Exercise goal
When you reach the line containing "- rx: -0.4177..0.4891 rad" in the entries below, begin reproducing lines exactly, and stop once the line containing "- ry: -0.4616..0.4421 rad" is done.

========

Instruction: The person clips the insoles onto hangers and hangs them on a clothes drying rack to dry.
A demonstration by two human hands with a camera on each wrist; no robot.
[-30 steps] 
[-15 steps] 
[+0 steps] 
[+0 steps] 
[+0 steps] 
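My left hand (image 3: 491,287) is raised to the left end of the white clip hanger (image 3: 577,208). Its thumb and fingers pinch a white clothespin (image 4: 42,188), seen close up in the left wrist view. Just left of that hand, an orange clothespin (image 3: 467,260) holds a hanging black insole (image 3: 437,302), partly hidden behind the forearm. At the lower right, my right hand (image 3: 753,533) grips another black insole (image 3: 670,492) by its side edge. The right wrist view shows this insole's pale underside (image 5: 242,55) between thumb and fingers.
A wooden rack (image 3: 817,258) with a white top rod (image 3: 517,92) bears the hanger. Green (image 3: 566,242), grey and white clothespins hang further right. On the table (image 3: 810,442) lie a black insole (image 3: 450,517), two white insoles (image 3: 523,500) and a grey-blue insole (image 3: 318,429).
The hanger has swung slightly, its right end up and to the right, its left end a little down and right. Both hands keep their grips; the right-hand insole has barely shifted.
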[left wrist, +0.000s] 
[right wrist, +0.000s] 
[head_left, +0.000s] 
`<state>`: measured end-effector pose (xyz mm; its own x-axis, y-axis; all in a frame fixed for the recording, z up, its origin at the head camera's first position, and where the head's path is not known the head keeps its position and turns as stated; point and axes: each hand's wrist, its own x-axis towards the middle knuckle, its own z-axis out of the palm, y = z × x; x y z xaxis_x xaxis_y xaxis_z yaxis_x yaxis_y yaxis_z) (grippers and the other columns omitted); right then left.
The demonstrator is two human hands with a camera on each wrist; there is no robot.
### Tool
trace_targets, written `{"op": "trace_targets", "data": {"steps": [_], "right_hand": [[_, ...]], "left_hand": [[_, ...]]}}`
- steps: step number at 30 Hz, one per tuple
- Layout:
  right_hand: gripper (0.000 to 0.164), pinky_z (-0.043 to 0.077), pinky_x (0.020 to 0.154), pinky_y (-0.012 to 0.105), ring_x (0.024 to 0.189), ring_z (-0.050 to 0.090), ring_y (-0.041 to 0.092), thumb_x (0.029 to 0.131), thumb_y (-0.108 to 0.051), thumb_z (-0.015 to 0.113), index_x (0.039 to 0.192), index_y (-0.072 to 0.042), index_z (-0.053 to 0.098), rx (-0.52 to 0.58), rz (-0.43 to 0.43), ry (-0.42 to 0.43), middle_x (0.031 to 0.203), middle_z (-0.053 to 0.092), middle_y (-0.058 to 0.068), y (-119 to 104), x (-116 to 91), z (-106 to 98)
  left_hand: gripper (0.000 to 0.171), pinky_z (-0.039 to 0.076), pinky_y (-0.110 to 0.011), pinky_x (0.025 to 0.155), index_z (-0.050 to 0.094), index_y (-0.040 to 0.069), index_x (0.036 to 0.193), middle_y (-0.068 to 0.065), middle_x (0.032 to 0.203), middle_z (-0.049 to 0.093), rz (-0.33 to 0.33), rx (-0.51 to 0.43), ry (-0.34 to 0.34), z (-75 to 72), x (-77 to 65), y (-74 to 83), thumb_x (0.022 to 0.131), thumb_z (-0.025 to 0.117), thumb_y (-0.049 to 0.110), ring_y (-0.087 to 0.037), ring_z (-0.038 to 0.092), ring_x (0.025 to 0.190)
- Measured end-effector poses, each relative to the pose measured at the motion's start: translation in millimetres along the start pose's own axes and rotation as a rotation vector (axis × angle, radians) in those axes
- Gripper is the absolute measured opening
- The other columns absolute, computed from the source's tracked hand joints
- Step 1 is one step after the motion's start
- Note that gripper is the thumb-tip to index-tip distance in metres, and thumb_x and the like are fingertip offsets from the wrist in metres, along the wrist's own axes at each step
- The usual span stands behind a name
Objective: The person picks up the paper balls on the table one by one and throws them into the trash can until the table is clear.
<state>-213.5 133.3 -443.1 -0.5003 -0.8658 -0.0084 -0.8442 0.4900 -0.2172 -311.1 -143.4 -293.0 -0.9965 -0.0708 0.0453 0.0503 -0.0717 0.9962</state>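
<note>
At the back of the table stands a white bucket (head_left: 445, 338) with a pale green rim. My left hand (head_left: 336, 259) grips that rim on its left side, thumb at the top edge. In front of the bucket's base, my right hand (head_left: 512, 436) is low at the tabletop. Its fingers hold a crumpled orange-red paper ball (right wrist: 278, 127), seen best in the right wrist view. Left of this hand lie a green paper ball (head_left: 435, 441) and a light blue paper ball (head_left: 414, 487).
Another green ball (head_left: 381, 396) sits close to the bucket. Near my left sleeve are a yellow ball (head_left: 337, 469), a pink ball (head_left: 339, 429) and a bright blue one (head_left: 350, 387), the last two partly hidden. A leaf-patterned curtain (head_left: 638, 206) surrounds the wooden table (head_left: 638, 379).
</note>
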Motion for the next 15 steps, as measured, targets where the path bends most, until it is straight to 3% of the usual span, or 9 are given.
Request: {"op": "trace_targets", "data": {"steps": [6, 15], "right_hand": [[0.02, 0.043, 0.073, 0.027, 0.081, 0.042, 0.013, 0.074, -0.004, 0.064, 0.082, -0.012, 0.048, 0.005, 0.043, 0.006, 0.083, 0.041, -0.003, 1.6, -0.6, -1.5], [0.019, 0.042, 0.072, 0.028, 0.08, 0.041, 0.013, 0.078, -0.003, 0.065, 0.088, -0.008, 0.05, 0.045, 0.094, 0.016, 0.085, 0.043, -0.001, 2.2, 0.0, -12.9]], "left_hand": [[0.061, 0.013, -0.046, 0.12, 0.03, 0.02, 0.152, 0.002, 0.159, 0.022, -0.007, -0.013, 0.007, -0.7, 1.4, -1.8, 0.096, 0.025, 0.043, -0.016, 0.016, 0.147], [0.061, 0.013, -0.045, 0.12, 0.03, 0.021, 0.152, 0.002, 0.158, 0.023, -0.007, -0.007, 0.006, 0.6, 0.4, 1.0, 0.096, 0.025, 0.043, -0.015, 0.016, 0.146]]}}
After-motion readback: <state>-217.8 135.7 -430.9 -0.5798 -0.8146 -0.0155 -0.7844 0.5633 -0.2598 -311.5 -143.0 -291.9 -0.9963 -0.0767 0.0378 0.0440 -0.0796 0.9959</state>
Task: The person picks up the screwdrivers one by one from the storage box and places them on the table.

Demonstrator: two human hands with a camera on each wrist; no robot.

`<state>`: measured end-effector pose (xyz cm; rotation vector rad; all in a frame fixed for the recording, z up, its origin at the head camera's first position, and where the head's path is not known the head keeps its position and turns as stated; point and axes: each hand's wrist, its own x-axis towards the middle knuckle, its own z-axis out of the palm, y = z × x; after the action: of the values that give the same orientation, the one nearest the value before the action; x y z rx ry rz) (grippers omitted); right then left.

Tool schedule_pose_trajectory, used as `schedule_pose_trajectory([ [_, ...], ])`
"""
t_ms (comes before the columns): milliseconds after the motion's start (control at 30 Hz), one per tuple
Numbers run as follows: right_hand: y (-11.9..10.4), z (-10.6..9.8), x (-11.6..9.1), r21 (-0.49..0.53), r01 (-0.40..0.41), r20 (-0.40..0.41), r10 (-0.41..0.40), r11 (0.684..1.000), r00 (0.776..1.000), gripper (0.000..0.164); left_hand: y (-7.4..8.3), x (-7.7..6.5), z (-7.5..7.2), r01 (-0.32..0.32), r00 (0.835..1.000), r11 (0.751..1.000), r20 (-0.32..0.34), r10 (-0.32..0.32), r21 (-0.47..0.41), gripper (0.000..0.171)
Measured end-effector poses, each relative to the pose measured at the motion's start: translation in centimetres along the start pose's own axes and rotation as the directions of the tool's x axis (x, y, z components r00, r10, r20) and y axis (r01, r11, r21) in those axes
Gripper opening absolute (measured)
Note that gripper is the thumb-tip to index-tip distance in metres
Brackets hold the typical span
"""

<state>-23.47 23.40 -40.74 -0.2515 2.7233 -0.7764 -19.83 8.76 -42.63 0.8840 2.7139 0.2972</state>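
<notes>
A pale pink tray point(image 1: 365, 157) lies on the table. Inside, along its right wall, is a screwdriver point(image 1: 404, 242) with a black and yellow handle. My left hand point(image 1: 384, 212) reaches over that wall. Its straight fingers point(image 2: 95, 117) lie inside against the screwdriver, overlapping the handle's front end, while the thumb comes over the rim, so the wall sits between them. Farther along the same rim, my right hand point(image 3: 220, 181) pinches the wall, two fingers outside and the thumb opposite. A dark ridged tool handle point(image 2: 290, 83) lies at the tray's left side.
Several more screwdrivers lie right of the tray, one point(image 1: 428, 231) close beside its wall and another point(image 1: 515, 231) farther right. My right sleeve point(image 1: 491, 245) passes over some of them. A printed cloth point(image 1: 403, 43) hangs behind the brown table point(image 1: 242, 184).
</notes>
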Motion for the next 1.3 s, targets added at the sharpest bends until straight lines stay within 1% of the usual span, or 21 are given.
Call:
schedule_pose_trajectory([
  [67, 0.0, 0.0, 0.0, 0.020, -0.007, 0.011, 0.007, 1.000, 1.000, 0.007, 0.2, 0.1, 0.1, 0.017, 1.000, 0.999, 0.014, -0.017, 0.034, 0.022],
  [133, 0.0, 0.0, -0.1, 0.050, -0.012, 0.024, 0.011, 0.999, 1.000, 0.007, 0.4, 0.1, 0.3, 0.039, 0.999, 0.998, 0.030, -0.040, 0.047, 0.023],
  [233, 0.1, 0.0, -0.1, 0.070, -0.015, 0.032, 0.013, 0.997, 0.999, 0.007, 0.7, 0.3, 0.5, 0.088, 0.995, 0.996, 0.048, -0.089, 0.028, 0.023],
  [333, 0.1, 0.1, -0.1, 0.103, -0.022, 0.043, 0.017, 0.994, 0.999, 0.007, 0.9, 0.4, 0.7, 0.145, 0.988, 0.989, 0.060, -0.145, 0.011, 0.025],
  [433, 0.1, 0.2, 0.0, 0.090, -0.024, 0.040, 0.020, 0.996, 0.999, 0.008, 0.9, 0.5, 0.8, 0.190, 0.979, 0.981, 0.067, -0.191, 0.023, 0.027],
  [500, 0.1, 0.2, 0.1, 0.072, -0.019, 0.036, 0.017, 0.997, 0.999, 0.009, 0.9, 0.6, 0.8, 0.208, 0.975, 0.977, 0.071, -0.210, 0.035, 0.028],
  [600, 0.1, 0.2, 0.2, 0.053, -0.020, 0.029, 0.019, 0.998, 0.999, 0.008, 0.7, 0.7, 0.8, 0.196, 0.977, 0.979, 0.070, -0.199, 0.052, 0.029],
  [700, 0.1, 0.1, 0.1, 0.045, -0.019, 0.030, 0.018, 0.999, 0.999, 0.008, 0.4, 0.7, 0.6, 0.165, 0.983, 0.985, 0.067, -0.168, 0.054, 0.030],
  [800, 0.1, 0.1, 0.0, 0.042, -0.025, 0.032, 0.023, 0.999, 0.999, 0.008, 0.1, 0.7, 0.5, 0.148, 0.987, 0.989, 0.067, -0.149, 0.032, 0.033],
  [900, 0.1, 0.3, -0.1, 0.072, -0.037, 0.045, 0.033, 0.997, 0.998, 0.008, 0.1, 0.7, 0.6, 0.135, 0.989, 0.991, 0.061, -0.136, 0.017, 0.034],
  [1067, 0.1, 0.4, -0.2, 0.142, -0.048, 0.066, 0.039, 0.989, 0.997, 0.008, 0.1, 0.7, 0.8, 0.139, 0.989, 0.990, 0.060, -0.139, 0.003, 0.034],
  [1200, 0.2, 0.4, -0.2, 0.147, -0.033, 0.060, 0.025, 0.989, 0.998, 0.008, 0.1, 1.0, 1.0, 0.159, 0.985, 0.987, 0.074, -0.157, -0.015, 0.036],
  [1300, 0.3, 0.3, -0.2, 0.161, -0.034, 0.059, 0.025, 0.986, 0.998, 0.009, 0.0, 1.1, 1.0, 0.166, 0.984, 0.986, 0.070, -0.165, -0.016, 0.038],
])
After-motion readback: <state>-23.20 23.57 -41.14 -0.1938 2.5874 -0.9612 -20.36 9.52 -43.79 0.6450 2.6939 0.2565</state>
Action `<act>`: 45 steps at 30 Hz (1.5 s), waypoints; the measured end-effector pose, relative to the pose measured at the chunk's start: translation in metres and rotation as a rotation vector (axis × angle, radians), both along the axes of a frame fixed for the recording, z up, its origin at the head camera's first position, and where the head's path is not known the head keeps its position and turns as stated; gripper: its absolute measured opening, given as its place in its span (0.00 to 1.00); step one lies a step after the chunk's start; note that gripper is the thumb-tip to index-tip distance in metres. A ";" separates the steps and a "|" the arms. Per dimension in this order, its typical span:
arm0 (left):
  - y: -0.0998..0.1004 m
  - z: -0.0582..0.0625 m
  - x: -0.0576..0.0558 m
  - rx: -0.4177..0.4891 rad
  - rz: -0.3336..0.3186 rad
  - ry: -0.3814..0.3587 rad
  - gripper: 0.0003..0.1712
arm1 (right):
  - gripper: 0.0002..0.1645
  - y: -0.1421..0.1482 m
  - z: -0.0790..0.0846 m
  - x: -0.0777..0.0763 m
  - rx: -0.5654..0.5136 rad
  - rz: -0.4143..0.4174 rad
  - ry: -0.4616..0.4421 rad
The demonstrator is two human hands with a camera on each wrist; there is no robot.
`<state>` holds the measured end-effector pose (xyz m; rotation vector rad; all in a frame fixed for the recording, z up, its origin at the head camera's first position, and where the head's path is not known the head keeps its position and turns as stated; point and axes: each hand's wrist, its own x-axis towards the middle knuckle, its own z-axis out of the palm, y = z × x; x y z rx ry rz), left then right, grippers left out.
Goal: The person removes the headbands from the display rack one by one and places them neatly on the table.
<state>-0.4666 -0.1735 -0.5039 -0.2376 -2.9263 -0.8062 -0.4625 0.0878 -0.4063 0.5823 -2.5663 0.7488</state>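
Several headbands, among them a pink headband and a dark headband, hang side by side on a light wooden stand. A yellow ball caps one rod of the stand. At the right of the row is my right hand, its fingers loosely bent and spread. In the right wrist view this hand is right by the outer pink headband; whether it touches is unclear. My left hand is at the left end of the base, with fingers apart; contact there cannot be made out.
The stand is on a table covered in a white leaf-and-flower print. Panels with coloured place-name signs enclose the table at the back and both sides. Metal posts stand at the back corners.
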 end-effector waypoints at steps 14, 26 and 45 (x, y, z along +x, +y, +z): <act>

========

Finished task
  - rx: -0.4177..0.4891 rad
  - rz: -0.3336..0.3186 rad
  - ry: -0.3814..0.3587 rad
  - gripper: 0.0003..0.1712
arm1 (right):
  - gripper: 0.0002..0.1645
  - y: -0.1421..0.1482 m
  - z: -0.0790..0.0846 m
  - x: -0.0777..0.0763 m
  - rx: -0.5654..0.5136 rad
  - rz: -0.4143..0.4174 rad
  - ry: -0.4616..0.4421 rad

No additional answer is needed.